### Data for review
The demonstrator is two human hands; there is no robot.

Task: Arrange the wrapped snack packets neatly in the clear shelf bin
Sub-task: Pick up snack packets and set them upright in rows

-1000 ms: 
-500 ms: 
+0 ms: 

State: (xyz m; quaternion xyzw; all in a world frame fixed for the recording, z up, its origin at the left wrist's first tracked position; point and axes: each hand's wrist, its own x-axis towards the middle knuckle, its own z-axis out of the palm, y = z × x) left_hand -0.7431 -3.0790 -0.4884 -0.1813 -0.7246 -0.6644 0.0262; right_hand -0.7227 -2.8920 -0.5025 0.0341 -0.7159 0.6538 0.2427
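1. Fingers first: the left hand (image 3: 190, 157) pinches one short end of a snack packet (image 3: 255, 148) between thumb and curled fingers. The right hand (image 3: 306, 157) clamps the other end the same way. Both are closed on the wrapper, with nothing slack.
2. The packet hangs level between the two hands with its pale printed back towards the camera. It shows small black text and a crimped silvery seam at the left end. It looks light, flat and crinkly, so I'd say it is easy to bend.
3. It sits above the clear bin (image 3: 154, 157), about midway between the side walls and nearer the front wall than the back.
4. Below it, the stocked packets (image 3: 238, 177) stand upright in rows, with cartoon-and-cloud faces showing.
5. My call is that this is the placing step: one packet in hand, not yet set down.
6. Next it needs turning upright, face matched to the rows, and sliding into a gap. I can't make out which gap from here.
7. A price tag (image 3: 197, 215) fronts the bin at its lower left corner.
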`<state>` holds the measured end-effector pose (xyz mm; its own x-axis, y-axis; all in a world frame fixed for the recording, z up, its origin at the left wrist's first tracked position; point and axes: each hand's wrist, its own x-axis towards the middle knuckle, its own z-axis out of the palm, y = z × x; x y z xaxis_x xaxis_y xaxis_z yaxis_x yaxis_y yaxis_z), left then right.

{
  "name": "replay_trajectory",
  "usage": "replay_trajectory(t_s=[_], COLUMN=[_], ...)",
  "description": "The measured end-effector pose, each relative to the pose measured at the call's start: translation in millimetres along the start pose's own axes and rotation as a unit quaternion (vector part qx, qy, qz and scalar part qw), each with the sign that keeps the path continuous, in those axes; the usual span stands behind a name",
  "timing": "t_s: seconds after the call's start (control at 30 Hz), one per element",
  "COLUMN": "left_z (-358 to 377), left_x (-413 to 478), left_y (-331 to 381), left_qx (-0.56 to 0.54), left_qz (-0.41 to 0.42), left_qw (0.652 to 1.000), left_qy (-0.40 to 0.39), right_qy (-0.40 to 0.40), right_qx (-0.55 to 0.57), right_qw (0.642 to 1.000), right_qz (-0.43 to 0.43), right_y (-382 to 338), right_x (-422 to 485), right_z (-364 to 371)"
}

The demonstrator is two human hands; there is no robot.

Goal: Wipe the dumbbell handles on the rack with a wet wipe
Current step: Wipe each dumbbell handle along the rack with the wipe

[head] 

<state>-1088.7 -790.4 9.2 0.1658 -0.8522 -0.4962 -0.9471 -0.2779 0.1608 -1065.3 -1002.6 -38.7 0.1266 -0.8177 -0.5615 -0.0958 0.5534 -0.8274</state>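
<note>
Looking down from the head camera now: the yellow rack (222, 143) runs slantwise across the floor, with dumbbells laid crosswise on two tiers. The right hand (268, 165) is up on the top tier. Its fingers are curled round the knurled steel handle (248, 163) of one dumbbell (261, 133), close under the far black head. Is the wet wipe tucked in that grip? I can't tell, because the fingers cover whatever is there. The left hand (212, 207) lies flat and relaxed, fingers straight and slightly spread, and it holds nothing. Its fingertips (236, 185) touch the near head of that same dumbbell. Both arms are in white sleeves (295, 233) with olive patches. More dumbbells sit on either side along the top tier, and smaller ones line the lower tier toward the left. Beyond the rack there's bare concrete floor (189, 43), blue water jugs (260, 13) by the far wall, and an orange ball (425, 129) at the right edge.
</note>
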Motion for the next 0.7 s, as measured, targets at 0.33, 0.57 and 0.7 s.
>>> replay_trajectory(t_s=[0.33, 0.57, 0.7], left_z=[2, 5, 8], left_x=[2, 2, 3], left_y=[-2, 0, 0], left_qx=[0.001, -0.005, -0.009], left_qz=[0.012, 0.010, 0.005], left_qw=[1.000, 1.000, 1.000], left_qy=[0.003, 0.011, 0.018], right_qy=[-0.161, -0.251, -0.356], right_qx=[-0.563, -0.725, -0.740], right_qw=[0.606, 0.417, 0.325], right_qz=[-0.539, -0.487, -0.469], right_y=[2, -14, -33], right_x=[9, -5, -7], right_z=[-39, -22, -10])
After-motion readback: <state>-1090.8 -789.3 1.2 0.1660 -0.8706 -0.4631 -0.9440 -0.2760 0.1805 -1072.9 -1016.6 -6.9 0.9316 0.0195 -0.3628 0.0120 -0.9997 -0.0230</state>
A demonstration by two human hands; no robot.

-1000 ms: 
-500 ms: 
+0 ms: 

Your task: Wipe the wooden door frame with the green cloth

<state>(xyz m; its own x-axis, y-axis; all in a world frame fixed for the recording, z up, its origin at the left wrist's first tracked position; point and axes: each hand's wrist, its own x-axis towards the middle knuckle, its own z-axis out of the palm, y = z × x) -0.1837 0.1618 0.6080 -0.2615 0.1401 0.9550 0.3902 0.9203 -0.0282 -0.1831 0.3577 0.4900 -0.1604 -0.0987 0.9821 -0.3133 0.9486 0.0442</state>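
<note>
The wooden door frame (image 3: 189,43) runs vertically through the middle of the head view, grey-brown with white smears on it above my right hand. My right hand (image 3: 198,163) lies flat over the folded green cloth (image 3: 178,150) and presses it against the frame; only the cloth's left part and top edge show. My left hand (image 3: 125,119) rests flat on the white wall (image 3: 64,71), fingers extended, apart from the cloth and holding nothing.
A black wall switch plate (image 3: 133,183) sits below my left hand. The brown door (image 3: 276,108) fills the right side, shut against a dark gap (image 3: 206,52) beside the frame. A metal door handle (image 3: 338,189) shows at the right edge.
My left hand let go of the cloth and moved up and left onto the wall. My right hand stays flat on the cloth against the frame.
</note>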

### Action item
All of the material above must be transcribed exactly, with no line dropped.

### Solved problem
The demonstrator is two human hands; there is no robot.

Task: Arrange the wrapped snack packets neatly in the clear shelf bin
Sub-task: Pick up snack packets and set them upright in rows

-1000 ms: 
-500 ms: 
+0 ms: 

State: (xyz m; quaternion xyzw; all in a world frame fixed for the recording, z up, its origin at the left wrist's first tracked position; point and axes: each hand's wrist, its own x-axis towards the middle knuckle, its own z-axis out of the palm, y = z × x) left_hand -0.7431 -3.0790 -0.4884 -0.1813 -0.7246 -0.6644 0.0262; right_hand -0.7227 -2.8920 -0.5025 0.0341 -0.7159 0.6538 0.2427
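1. Fingers first: the left hand (image 3: 190, 157) pinches one short end of a snack packet (image 3: 255, 148) between thumb and curled fingers. The right hand (image 3: 306, 157) clamps the other end the same way. Both are closed on the wrapper, with nothing slack.
2. The packet hangs level between the two hands with its pale printed back towards the camera. It shows small black text and a crimped silvery seam at the left end. It looks light, flat and crinkly, so I'd say it is easy to bend.
3. It sits above the clear bin (image 3: 154, 157), about midway between the side walls and nearer the front wall than the back.
4. Below it, the stocked packets (image 3: 238, 177) stand upright in rows, with cartoon-and-cloud faces showing.
5. My call is that this is the placing step: one packet in hand, not yet set down.
6. Next it needs turning upright, face matched to the rows, and sliding into a gap. I can't make out which gap from here.
7. A price tag (image 3: 197, 215) fronts the bin at its lower left corner.
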`<state>` holds the measured end-effector pose (xyz mm; its own x-axis, y-axis; all in a world frame fixed for the recording, z up, its origin at the left wrist's first tracked position; point and axes: each hand's wrist, its own x-axis towards the middle knuckle, its own z-axis out of the palm, y = z × x; x y z xaxis_x xaxis_y xaxis_z yaxis_x yaxis_y yaxis_z), left then right.

{
  "name": "replay_trajectory",
  "usage": "replay_trajectory(t_s=[_], COLUMN=[_], ...)",
  "description": "The measured end-effector pose, each relative to the pose measured at the call's start: translation in millimetres along the start pose's own axes and rotation as a unit quaternion (vector part qx, qy, qz and scalar part qw), each with the sign that keeps the path continuous, in those axes; the usual span stands behind a name",
  "timing": "t_s: seconds after the call's start (control at 30 Hz), one per element",
  "COLUMN": "left_z (-358 to 377), left_x (-413 to 478), left_y (-331 to 381), left_qx (-0.56 to 0.54), left_qz (-0.41 to 0.42), left_qw (0.652 to 1.000), left_qy (-0.40 to 0.39), right_qy (-0.40 to 0.40), right_qx (-0.55 to 0.57), right_qw (0.642 to 1.000), right_qz (-0.43 to 0.43), right_y (-382 to 338), right_x (-422 to 485), right_z (-364 to 371)"
}

The demonstrator is two human hands; there is no robot.

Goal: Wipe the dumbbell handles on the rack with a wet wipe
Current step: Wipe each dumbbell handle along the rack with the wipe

[head] 

<state>-1088.7 -790.4 9.2 0.1658 -0.8522 -0.4962 -0.9471 -0.2779 0.1608 -1065.3 -1002.6 -38.7 0.1266 -0.8177 -0.5615 -0.0958 0.5534 -0.8274</state>
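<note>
Looking down from the head camera now: the yellow rack (222, 143) runs slantwise across the floor, with dumbbells laid crosswise on two tiers. The right hand (268, 165) is up on the top tier. Its fingers are curled round the knurled steel handle (248, 163) of one dumbbell (261, 133), close under the far black head. Is the wet wipe tucked in that grip? I can't tell, because the fingers cover whatever is there. The left hand (212, 207) lies flat and relaxed, fingers straight and slightly spread, and it holds nothing. Its fingertips (236, 185) touch the near head of that same dumbbell. Both arms are in white sleeves (295, 233) with olive patches. More dumbbells sit on either side along the top tier, and smaller ones line the lower tier toward the left. Beyond the rack there's bare concrete floor (189, 43), blue water jugs (260, 13) by the far wall, and an orange ball (425, 129) at the right edge.
</note>
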Motion for the next 0.7 s, as measured, targets at 0.33, 0.57 and 0.7 s.
>>> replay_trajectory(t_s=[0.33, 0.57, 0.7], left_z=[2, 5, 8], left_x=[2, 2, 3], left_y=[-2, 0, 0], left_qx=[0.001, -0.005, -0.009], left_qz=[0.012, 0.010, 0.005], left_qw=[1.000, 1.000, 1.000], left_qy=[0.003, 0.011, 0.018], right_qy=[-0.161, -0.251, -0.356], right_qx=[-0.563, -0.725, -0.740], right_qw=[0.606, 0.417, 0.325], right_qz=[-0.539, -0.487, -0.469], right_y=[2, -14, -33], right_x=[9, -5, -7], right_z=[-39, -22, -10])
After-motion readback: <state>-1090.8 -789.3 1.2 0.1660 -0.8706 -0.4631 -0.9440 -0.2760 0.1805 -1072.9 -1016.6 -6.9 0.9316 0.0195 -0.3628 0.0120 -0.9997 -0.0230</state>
A demonstration by two human hands; no robot.

-1000 ms: 
-500 ms: 
+0 ms: 

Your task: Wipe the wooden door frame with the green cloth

<state>(xyz m; its own x-axis, y-axis; all in a world frame fixed for the recording, z up, its origin at the left wrist's first tracked position; point and axes: each hand's wrist, its own x-axis towards the middle knuckle, its own z-axis out of the palm, y = z × x) -0.1837 0.1618 0.6080 -0.2615 0.1401 0.9550 0.3902 0.9203 -0.0282 -0.1831 0.3577 0.4900 -0.1604 -0.0987 0.9821 -0.3133 0.9486 0.0442</state>
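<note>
The wooden door frame (image 3: 189,43) runs vertically through the middle of the head view, grey-brown with white smears on it above my right hand. My right hand (image 3: 198,163) lies flat over the folded green cloth (image 3: 178,150) and presses it against the frame; only the cloth's left part and top edge show. My left hand (image 3: 125,119) rests flat on the white wall (image 3: 64,71), fingers extended, apart from the cloth and holding nothing.
A black wall switch plate (image 3: 133,183) sits below my left hand. The brown door (image 3: 276,108) fills the right side, shut against a dark gap (image 3: 206,52) beside the frame. A metal door handle (image 3: 338,189) shows at the right edge.
My left hand let go of the cloth and moved up and left onto the wall. My right hand stays flat on the cloth against the frame.
</note>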

The answer given is complete.